* [YOUR TASK]:
Repeat the listing exactly. Pictures stay out of your copy.
------
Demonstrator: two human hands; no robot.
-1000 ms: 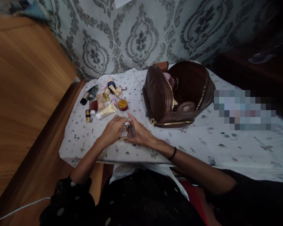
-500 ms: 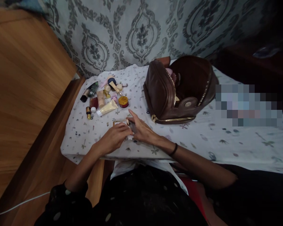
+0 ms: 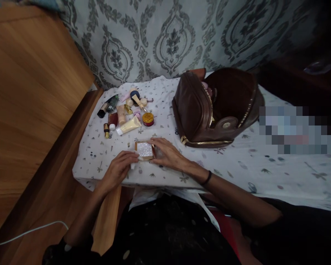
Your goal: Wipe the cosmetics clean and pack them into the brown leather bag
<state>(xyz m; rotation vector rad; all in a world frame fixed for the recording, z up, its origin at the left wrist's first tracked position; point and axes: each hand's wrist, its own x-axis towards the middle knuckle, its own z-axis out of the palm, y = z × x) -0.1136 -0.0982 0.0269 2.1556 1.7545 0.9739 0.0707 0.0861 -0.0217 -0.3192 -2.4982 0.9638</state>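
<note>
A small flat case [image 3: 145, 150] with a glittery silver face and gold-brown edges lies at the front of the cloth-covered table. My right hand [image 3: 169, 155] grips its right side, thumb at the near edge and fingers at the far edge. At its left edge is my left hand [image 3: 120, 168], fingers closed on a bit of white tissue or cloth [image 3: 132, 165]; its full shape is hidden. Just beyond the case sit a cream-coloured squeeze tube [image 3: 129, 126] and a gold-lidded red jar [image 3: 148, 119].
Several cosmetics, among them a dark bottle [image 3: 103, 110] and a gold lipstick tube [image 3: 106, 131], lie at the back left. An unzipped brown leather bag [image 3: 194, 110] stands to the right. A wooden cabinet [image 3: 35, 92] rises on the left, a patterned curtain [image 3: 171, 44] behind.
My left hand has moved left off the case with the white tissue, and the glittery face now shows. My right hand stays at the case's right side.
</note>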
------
* [SOLUTION]:
Demonstrator: two human hands; no robot.
-1000 ms: 
-500 ms: 
+0 ms: 
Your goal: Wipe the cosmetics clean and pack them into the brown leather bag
<state>(xyz m; rotation vector rad; all in a world frame fixed for the recording, z up, its origin at the left wrist's first tracked position; point and axes: each hand's wrist, its own x-axis towards the middle knuckle, its own z-axis out of the palm, y = z × x) -0.1136 -0.0982 0.0269 2.1556 1.7545 0.9739 0.0707 0.0861 -0.0217 -0.3192 -2.4982 0.9638</state>
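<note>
A small flat case [image 3: 145, 150] with a glittery silver face and gold-brown edges lies at the front of the cloth-covered table. My right hand [image 3: 169, 155] grips its right side, thumb at the near edge and fingers at the far edge. At its left edge is my left hand [image 3: 120, 168], fingers closed on a bit of white tissue or cloth [image 3: 132, 165]; its full shape is hidden. Just beyond the case sit a cream-coloured squeeze tube [image 3: 129, 126] and a gold-lidded red jar [image 3: 148, 119].
Several cosmetics, among them a dark bottle [image 3: 103, 110] and a gold lipstick tube [image 3: 106, 131], lie at the back left. An unzipped brown leather bag [image 3: 194, 110] stands to the right. A wooden cabinet [image 3: 35, 92] rises on the left, a patterned curtain [image 3: 171, 44] behind.
My left hand has moved left off the case with the white tissue, and the glittery face now shows. My right hand stays at the case's right side.
</note>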

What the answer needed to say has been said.